Anyway, the basic facts are that 30 million tonnes of domestic production have been lost so far this year in China, and another 12 million tonnes of imports has been missing from Mongolia. This is before the winter starts, and already power cuts and restrictions stalk the land. The reports of coal that has been sitting in ships stranded off the coast of Chinafor the last few months or longer now being quietly unloaded seem hard to verify, especially as there are other reports saying that India is taking the coal off these ships at a discount rate to alleviate their own power shortages.

So it is no wonder that China has now ordered a boost to production of its own coal mines as industrial production growth is being badly affected by power cuts, and this is filtering down to households too. I was reminded how productivity can be severely affected when our own office here suffered a black-out for many hours earlier this week, although the cause of that was rather more mundane than a lack of power. China needs to keep growth going, and the people happy. For now climate goals, and tigers and flies for that matter, are less of a priority than getting enough energy to drive the generators to drive the country and keep everybody happy.

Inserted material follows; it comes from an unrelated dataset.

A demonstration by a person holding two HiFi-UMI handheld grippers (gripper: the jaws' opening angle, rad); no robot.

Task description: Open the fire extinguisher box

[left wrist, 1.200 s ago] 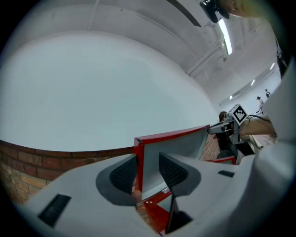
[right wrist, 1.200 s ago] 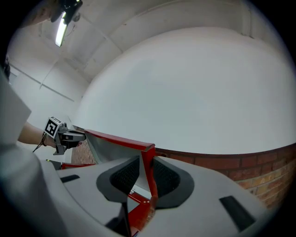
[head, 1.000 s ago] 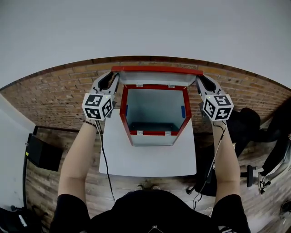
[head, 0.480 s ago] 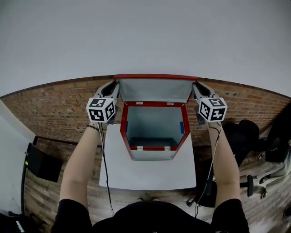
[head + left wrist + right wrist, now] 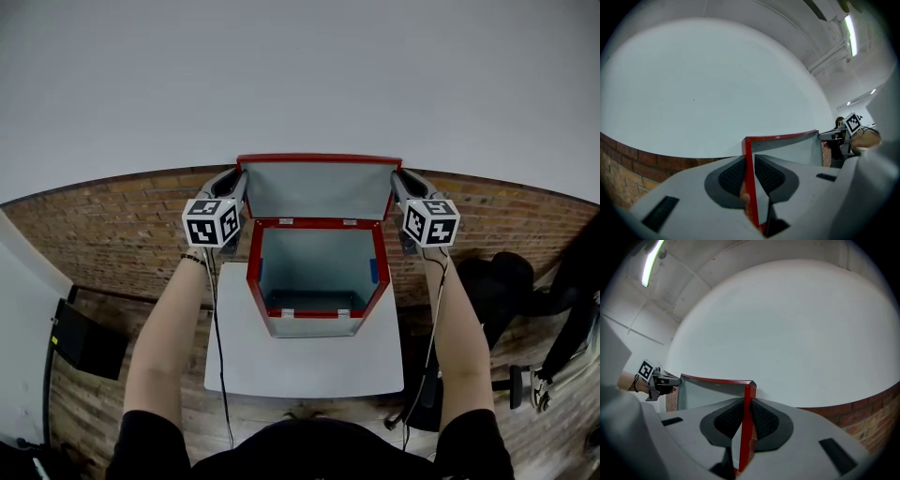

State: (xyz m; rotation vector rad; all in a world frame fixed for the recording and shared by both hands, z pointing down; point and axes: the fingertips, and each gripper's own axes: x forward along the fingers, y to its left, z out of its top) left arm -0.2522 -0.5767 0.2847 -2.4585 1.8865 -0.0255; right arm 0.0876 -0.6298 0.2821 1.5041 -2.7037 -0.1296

This means of course higher coal prices – and stronger tonne mile demand for us in shipping – and a reminder that the road to decarbonisation is not smooth for anyone, even a totalitarian regime. We had better get used to higher energy costs, and soon, because this will be a feature of cleaner energy. There is no magical low-cost alternative to the low-cost reality that exists now. And freight rates, however high they get, are such a small proportion of the total value of the cargo itself that a 100% increase in shipping costs would do nothing to dent the demand for energy, whether coal or gas. The tanker sector knows this all too well of course, only that now, sadly, things are in reverse.

The other problem with totalitarianism is that it is opaque and ultimately inefficient. If the dry bulk freight market is benefitting from the clumsy moves of an unwieldy and hungry policy machine, where making a wrong move means punishment of one sort or another for the decision maker, then it is no wonder that the markets do not run smoothly

Trade wars and diplomatic issues are ultimately harmful to the economies that start them and escalate them, and I suspect in the long term, and by this I mean years rather than months, growth will be increasingly affected as ever greater obstacles to trade are erected. In the meantime the demand for energy is just one other reason that the dry bulk market is a gift that cannot stop giving, at least whilst those in power, in China in particular, realise that taking it away would also take away the reason for their own existence. It is very difficult to live in today’s world without electricity and as we also live in a world of scarce resources, some of them scarcer than we would like, then someone has to pay. At the moment I suspect that the beneficiaries of that demand will be coal exporters, and by derivation, ship owners. Nonetheless it is an ill-wind that blows nobody any good, and dry bulk shipping has many reasons to be grateful. We should not forget however that these winds can change direction very quickly too, and we should be prepared for as an abrupt change of course as General Secretary Xi has made in recent weeks. But at least total power means never having to say you’re sorry. For now, at least.